SANSA RDF is a library to read RDF files into Spark or Flink. It allows files to reside in HDFS as well as in a local file system and distributes them across Spark RDDs/Datasets or Flink DataSets.
SANSA uses the RDF data model for representing graphs consisting of triples with subject, predicate and object. RDF datasets may contains multiple RDF graphs and record information about each graph, allowing any of the upper layers of sansa (Querying and ML) to make queries that involve information from more than one graph. Instead of directly dealing with RDF datasets, the target RDF datasets need to be converted into an RDD/DataSets of triples. We name such an RDD/DataSets a main dataset. The main dataset is based on an RDD/DataSets data structure, which is a basic building block of the Spark/Flink framework. RDDs/DataSets are in-memory collections of records that can be operated on in parallel on large clusters.
The main application class is net.sansa_stack.rdf.spark.App
.
The application requires as application arguments:
- path to the input folder containing the data as nt (e.g.
/data/input
) - path to the output folder to write the resulting to (e.g.
/data/output
)
All Spark workers should have access to the /data/input
and /data/output
directories.
To run the application on a standalone Spark cluster
- Setup a Spark cluster
- Build the application with Maven
cd /path/to/application
mvn clean package
- Submit the application to the Spark cluster
spark-submit \
--class net.sansa_stack.rdf.spark.App \
--master spark://spark-master:7077 \
/app/application.jar \
/data/input /data/output
To run the application, execute the following steps:
- Setup a Spark cluster as described on http://github.com/big-data-europe/docker-spark.
- Build the Docker image:
docker build --rm=true -t sansa/spark-rdf .
- Run the Docker container:
docker run --name Spark-RDF -e ENABLE_INIT_DAEMON=false --link spark-master:spark-master -d sansa/spark-rdf
Spark/HDFS Workbench Docker Compose file contains HDFS Docker (one namenode and two datanodes), Spark Docker (one master and one worker) and HUE Docker as an HDFS File browser to upload files into HDFS easily.
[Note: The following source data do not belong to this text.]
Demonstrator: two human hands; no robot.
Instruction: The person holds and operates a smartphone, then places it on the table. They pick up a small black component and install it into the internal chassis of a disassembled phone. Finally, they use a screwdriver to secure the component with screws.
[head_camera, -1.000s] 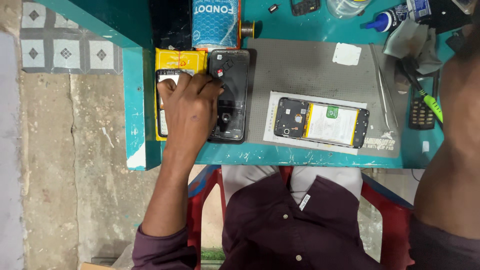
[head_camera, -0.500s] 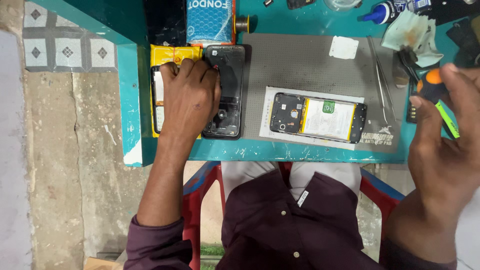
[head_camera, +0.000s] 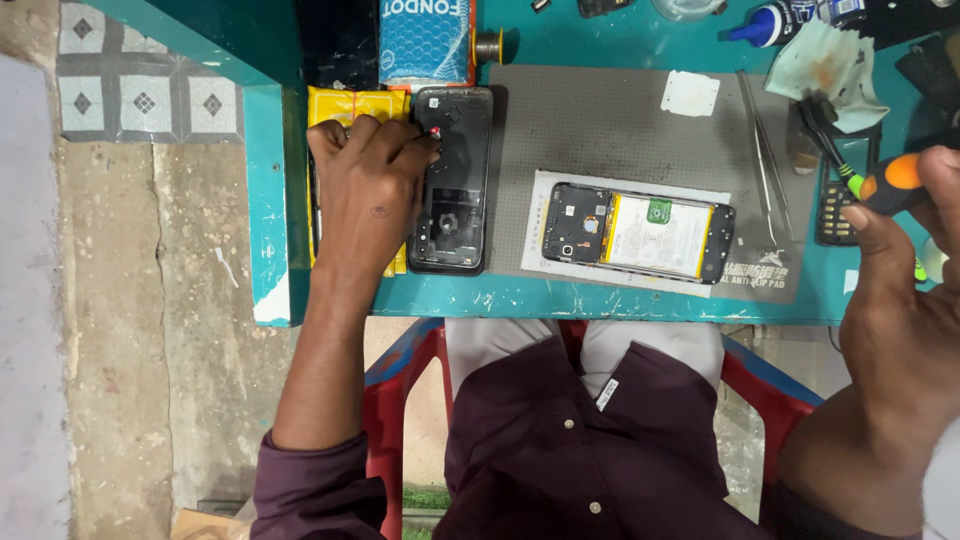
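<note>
The black plastic phone back cover (head_camera: 452, 180) lies inner side up on the teal-painted worktop (head_camera: 640, 40), just left of the grey rectangular anti-slip mat (head_camera: 620, 120), its long axis running away from the person; its dark inside shows a round hole near the lower end and a small red spot near the top. The left hand (head_camera: 365, 190) rests palm down over the cover's left edge, fingertips curled onto its upper left corner, pressing rather than lifting it, and it also covers part of the flat yellow packet (head_camera: 355, 105) that lies left of the cover. On the mat, on a white sheet of paper (head_camera: 540, 190), lies the opened black smartphone (head_camera: 638, 232) with its pale battery and dark circuit board exposed. Right of the mat, the right hand (head_camera: 900, 300) grips the orange-and-black handled screwdriver (head_camera: 885, 180) between thumb and fingers, with a green-tipped tool just beside it. Metal tweezers (head_camera: 765, 150) lie along the mat's right edge. A blue cylindrical roll (head_camera: 425, 40) stands beyond the cover. Compared with half a second ago, the left hand sits in the same place on the cover, while the right hand has closed round the screwdriver and lifted it nearer the camera.
</note>
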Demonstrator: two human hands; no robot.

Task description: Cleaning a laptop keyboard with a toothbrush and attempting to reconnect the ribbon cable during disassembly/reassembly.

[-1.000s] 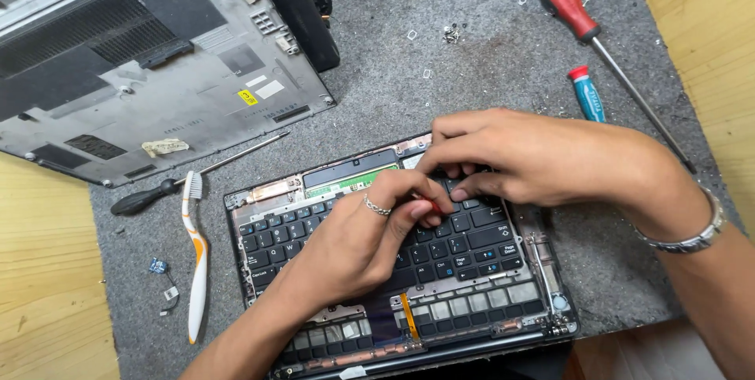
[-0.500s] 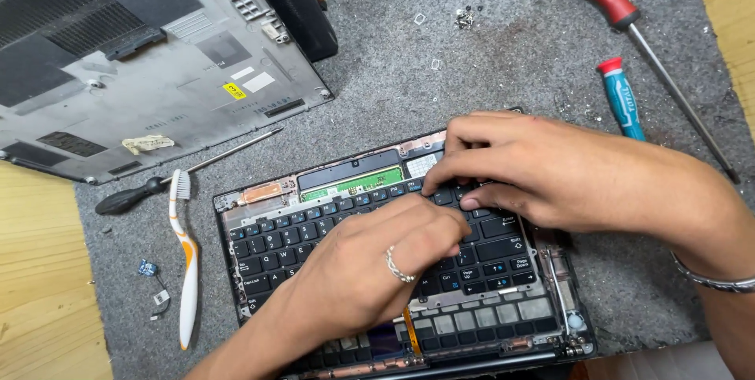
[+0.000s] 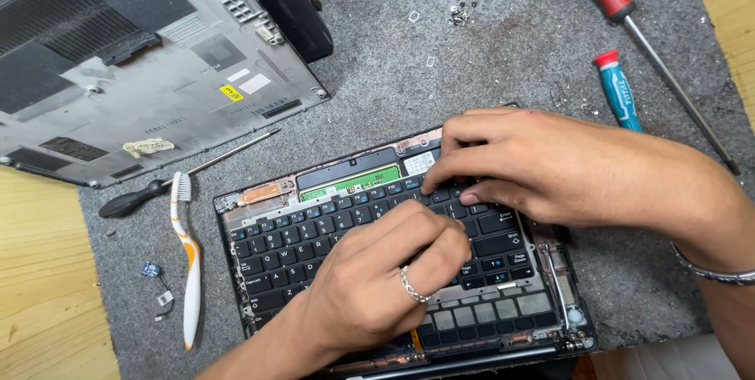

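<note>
Keyboard on grey felt mat

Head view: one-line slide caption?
Both hands, left and right, press on a black laptop keyboard in an opened chassis on grey felt mat, white-orange toothbrush alongside.

Black laptop keyboard seated in an opened dark palmrest frame, lying flat at lower centre of the frame, tilted slightly up to the right, green circuit strip along its upper edge
</note>
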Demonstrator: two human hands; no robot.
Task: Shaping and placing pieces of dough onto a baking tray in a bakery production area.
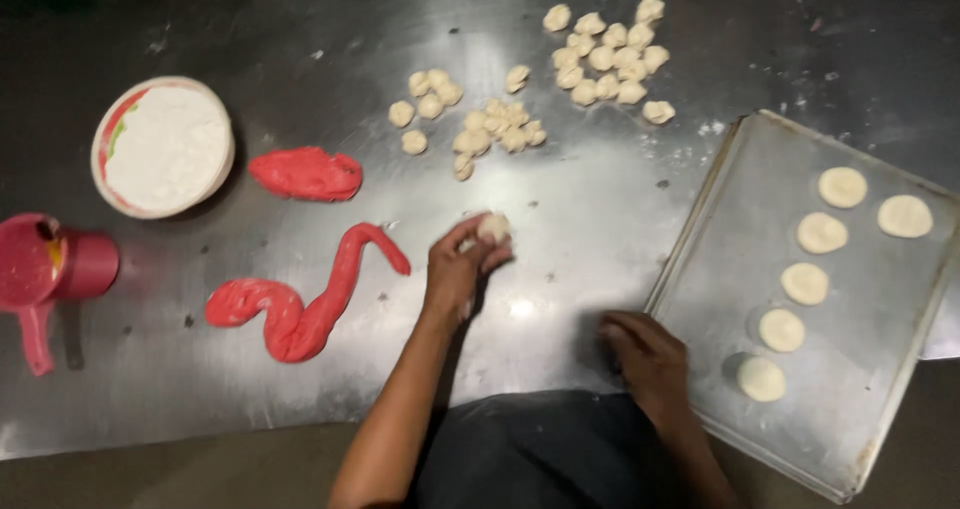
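right hand (648,357) nearest, flat and open on the steel table (560,199), touching the baking tray (720,219) edge. left hand (462,264) pinches a pale dough ball (493,227) mid-table, beside the red dough rope (300,304).

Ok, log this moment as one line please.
left hand: holds dough ball | right hand: on table by baking tray | tray: six flattened discs | red dough left
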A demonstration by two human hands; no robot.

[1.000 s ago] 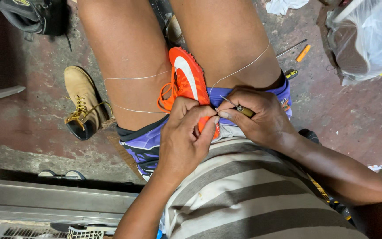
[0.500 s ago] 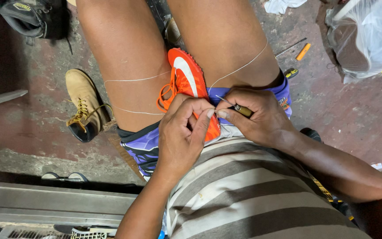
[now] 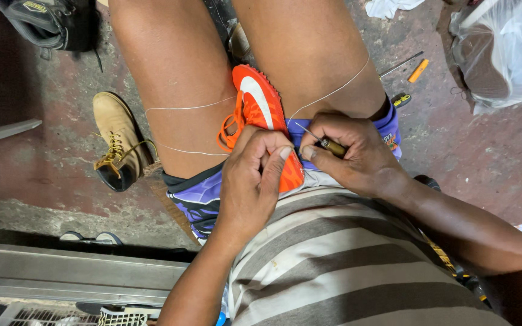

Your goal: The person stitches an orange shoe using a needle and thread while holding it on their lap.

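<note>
My left hand point(image 3: 255, 175) grips the orange shoe point(image 3: 261, 115) on my lap; right hand point(image 3: 357, 157) pinches an awl point(image 3: 327, 143), thread point(image 3: 333, 93) running to 1 o'clock.

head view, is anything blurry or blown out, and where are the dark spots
Head view: sharp on the left hand, right hand and orange shoe; glare whitens the clear plastic bag at top right; deep shadow swallows the left edge and the bottom right corner beyond the forearm; the thin thread still reads clearly.
</note>
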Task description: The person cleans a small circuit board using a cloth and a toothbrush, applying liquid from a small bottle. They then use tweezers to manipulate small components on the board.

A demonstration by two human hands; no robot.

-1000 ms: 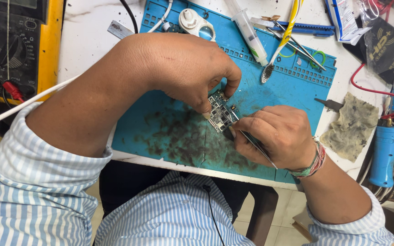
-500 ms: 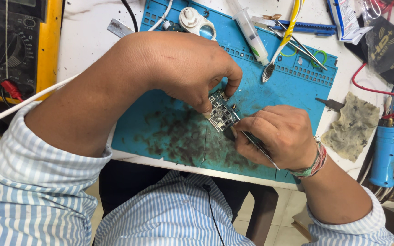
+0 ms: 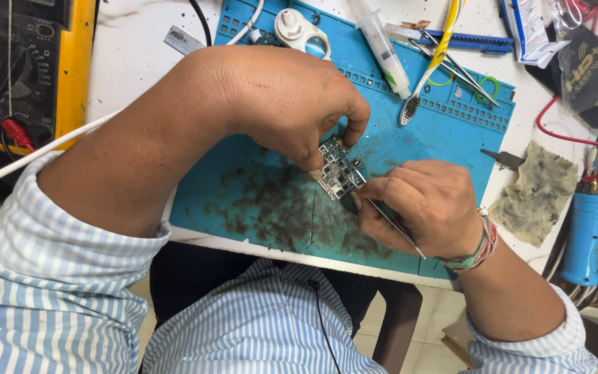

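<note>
The left hand [image 3: 285,104] pinches a small circuit board [image 3: 338,171] by its edges between thumb and fingertips, holding it just above a stained blue mat [image 3: 444,131]. The right hand [image 3: 427,208] is closed around thin tweezers [image 3: 392,223], whose tips meet the board's near edge just beside the left thumb. Beyond the grip lie a syringe [image 3: 382,47] and a toothbrush [image 3: 430,66]; a grey rag [image 3: 538,190] lies right of the right hand.
</note>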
Then, this workbench will play a role as for Spark-RDF application to perform computations. Let's get started and deploy our pipeline with Docker Compose. Run the pipeline:
docker network create hadoop
docker-compose up -d
First, let’s throw some data into our HDFS now by using Hue FileBrowser runing in our network. To perform these actions navigate to http://your.docker.host:8088/home. Use “hue” username with any password to login into the FileBrowser (“hue” user is set up as a proxy user for HDFS, see hadoop.env for the configuration parameters). Click on “File Browser” in upper right corner of the screen and use GUI to create /user/root/input and /user/root/output folders and upload the data file into /input folder. Go to http://your.docker.host:50070 and check if the file exists under the path ‘/user/root/input/yourfile.nt’.
After we have all the configuration needed for our example, let’s rebuild Spark-RDF.
docker build --rm=true -t sansa/spark-rdf .
And then just run this image:
docker run --name Spark-RDF --net hadoop --link spark-master:spark-master \
-e ENABLE_INIT_DAEMON=false \
-d sansa/spark-rdf
The following Scala code shows how to read an RDF file (be it a local file or a file residing in HDFS) into a Spark RDD:
import net.sansa_stack.rdf.spark.io.NtripleReader
val input = sc.textFile("hdfs://...")
val triplesRDD = NTripleReader.load(sparkSession, new File(input))
triplesRDD.take(5).foreach(println(_))
An overview is given in the FAQ section of the SANSA project page. Further documentation about the builder objects can also be found on the ScalaDoc page.